=== Section Start ===

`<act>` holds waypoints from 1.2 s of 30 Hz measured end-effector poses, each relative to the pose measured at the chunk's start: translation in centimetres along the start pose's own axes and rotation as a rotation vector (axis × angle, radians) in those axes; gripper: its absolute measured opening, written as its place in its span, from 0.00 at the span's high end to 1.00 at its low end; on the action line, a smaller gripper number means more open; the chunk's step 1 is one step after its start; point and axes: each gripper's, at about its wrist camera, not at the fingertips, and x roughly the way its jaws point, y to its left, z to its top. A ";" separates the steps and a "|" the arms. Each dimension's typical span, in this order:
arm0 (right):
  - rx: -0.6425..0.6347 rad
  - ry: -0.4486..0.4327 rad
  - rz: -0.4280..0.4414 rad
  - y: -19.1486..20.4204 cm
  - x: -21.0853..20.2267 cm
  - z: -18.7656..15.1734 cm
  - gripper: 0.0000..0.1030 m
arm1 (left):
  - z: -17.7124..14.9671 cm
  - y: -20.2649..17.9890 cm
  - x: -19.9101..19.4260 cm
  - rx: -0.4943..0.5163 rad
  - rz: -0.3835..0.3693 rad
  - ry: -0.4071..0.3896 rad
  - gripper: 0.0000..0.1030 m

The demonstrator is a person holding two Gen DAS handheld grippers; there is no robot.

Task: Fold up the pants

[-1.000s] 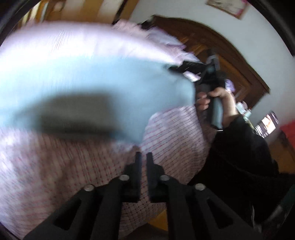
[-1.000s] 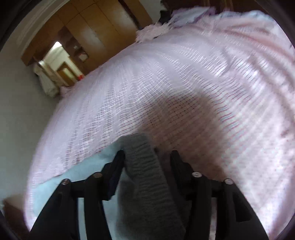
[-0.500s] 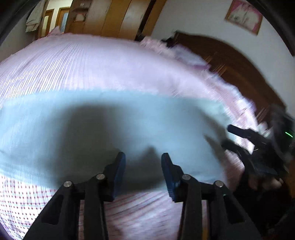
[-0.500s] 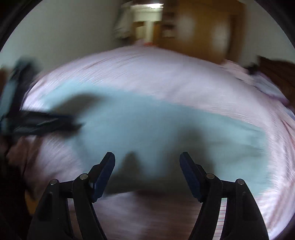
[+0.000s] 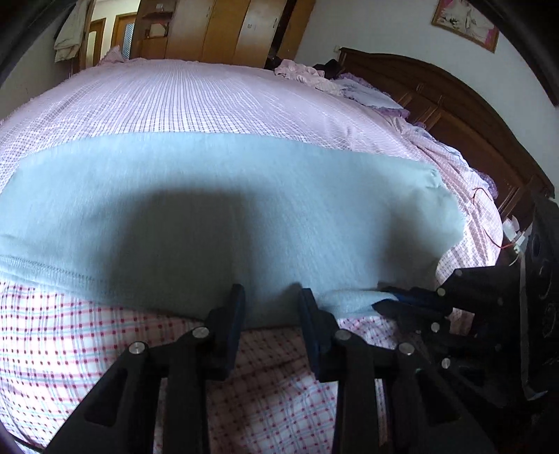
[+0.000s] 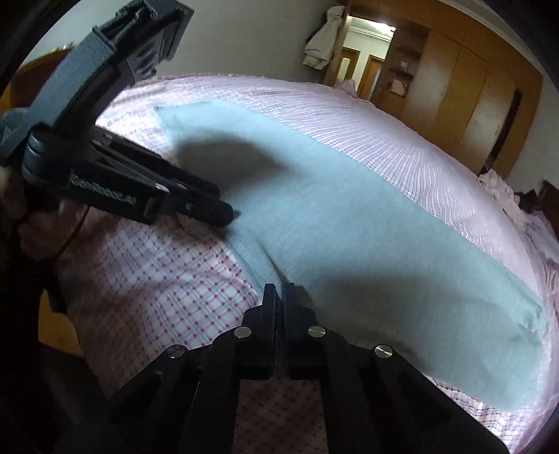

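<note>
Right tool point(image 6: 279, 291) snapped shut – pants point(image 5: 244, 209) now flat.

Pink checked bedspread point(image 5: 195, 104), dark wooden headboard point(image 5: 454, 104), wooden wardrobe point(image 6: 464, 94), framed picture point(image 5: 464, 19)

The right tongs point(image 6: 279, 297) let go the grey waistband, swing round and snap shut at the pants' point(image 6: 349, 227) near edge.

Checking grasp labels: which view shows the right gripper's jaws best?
Right wrist view: the right gripper has jaws shut at the near edge of the light blue pants. Left wrist view shows it side-on, low right, pinching that edge.
</note>
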 end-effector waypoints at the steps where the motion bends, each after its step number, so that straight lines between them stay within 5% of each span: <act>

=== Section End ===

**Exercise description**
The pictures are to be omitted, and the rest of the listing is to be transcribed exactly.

**Reply to the exercise**
`<act>` holds waypoints from 1.2 s of 30 Hz measured end-effector poses, each relative to the pose measured at the chunk's start: translation in centimetres along the start pose's own axes and rotation as a rotation vector (axis × angle, radians) in those axes; gripper: its absolute measured opening, written as its place in its span, from 0.00 at the span's high end to 1.00 at its low end; on the action line, a smaller gripper number means more open; the chunk's step 1 is one step after its start; point and axes: each gripper's, at about its wrist camera, not at the fingertips, and x roughly the way its jaws point, y to its left, z to its top. A ";" separates the steps and a "|" the arms. Each dimension's typical span, in this order:
arm0 (right):
  - rx: -0.6425..0.6347 rad
  - ry: -0.4486..0.4327 rad
  - rz: -0.4280..0.4414 rad
  - y: -19.1486..20.4204 cm
  - x: -21.0853..20.2267 cm
  - z: -18.7656..15.1734 cm
  - gripper: 0.0000..0.1030 m
arm1 (left):
  - z: -17.7124..14.9671 cm
  - y: -20.2649..17.9890 cm
  - x: -19.9101..19.4260 cm
  - rx: -0.4943..0.5163 rad
  - rz: -0.3835..0.3693 rad
  - ry: -0.4071..0.3896 rad
  - gripper: 0.0000..0.1030 m

The demonstrator is a person holding two Gen DAS handheld grippers; there is no robot.

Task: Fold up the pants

[-1.000s] 
[-1.000s] 
[-0.500s] 
[-0.500s] 
[+0.000s] 
[+0.000s] 

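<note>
Right tool point(image 6: 279, 291) snapped shut – pants point(image 5: 244, 209) now flat.

Pink checked bedspread point(image 5: 195, 104), dark wooden headboard point(image 5: 454, 104), wooden wardrobe point(image 6: 464, 94), framed picture point(image 5: 464, 19)

The right tongs point(image 6: 279, 297) let go the grey waistband, swing round and snap shut at the pants' point(image 6: 349, 227) near edge.

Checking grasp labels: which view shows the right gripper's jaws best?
Right wrist view: the right gripper has jaws shut at the near edge of the light blue pants. Left wrist view shows it side-on, low right, pinching that edge.
</note>
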 end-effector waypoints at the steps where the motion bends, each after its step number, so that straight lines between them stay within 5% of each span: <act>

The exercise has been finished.